[[ Input records, beginning ]]

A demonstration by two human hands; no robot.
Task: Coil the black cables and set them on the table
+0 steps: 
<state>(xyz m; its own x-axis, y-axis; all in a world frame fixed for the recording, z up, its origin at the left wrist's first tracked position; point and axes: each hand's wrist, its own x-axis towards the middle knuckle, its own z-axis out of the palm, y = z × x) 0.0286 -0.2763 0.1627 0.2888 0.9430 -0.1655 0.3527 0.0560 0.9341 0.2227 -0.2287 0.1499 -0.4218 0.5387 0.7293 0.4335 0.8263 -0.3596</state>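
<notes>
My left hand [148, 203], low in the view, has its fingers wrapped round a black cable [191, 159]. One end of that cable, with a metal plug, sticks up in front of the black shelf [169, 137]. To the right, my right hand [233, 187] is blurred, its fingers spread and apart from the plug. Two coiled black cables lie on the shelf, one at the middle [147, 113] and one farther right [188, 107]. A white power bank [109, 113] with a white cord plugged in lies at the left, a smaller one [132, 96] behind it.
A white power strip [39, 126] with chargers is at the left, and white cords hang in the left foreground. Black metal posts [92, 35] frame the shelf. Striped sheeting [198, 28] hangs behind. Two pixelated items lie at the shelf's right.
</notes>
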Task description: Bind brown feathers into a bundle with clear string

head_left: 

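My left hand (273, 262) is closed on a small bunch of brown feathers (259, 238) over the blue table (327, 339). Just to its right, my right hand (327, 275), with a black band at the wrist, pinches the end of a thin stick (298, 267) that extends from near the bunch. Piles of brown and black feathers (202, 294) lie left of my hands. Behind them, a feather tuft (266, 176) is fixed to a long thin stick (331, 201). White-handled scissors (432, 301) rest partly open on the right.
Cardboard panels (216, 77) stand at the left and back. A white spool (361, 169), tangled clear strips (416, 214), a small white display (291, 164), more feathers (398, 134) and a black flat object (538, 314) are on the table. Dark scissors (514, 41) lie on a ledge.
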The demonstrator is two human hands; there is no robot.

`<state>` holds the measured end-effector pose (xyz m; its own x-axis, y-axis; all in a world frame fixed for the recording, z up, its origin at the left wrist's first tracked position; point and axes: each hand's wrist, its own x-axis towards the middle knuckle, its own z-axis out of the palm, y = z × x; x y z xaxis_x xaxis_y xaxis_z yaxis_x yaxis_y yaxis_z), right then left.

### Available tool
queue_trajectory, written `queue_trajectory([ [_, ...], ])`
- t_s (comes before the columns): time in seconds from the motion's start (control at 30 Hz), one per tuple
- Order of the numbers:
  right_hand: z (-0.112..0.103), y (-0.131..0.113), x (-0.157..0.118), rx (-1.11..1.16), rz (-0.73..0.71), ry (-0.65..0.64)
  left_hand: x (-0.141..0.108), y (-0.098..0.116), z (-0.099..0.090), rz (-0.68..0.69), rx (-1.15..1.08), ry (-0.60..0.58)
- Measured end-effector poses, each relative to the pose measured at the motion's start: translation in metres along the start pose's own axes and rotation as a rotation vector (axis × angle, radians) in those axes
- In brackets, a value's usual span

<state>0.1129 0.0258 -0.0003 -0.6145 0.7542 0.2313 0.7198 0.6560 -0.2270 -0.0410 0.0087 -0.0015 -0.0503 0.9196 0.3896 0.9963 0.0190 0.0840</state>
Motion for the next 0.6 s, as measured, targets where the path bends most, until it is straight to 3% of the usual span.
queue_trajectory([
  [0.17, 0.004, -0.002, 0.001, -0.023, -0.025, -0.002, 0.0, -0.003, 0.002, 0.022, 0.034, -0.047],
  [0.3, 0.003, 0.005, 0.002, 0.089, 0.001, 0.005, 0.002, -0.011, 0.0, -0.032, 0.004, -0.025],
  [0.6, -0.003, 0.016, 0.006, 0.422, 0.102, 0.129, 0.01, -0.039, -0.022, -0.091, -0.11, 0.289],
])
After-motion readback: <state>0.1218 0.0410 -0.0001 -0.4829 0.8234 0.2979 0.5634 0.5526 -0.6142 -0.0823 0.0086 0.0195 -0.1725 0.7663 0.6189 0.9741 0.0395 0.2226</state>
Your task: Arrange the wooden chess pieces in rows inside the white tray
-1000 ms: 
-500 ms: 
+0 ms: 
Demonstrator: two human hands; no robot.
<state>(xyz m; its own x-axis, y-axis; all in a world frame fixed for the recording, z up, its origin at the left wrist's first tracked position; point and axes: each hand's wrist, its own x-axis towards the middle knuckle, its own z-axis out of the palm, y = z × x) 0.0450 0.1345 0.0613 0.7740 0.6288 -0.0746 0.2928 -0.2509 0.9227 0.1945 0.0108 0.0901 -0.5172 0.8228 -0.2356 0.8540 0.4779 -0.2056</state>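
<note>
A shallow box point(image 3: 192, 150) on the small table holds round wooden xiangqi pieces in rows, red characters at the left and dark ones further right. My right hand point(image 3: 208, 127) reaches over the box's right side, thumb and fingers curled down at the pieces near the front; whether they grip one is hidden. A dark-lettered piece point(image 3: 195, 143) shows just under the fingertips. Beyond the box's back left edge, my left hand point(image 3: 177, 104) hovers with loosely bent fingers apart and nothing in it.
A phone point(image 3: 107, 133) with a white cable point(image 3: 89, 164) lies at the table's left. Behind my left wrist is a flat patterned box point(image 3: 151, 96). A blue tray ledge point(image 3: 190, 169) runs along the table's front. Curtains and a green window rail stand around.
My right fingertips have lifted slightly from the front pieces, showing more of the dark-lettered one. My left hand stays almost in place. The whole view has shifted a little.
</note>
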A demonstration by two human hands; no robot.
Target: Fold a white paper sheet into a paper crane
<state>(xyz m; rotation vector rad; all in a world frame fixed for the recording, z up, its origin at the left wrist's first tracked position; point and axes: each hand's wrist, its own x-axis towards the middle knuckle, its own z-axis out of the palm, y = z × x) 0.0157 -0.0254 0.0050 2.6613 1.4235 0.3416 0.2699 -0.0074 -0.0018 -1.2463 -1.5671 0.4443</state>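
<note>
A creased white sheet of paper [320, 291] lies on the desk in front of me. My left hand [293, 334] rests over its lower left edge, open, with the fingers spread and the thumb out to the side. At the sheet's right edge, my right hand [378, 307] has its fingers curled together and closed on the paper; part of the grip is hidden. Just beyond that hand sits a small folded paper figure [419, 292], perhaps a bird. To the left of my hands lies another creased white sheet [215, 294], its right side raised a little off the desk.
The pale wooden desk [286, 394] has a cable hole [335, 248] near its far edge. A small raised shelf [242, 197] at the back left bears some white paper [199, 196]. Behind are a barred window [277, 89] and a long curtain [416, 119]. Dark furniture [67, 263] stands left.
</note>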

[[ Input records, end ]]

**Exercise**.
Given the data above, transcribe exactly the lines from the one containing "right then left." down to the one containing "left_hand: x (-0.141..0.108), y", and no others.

**Solution to this task**.
`<state>` holds the measured end-effector pose (xyz m; its own x-axis, y-axis; all in a world frame fixed for the recording, z up, its origin at the left wrist's first tracked position; point and axes: each hand's wrist, its own x-axis towards the middle knuckle, its own z-axis out of the palm, y = z × x; x y z xaxis_x xaxis_y xaxis_z yaxis_x yaxis_y yaxis_z), right then left.

### Available tool
queue_trajectory, written `queue_trajectory([ [_, ...], ])`
- t_s (comes before the columns): time in seconds from the motion's start (control at 30 Hz), one per tuple
- Order of the numbers:
  right_hand: z (-0.112..0.103), y (-0.131..0.113), x (-0.157..0.118), rx (-1.11..1.16), rz (-0.73..0.71), ry (-0.65..0.64)
  left_hand: x (-0.141..0.108), y (-0.098..0.116), z (-0.099..0.090), rz (-0.68..0.69), rx (-1.15..1.08), ry (-0.60..0.58)

The output for this exercise is now complete.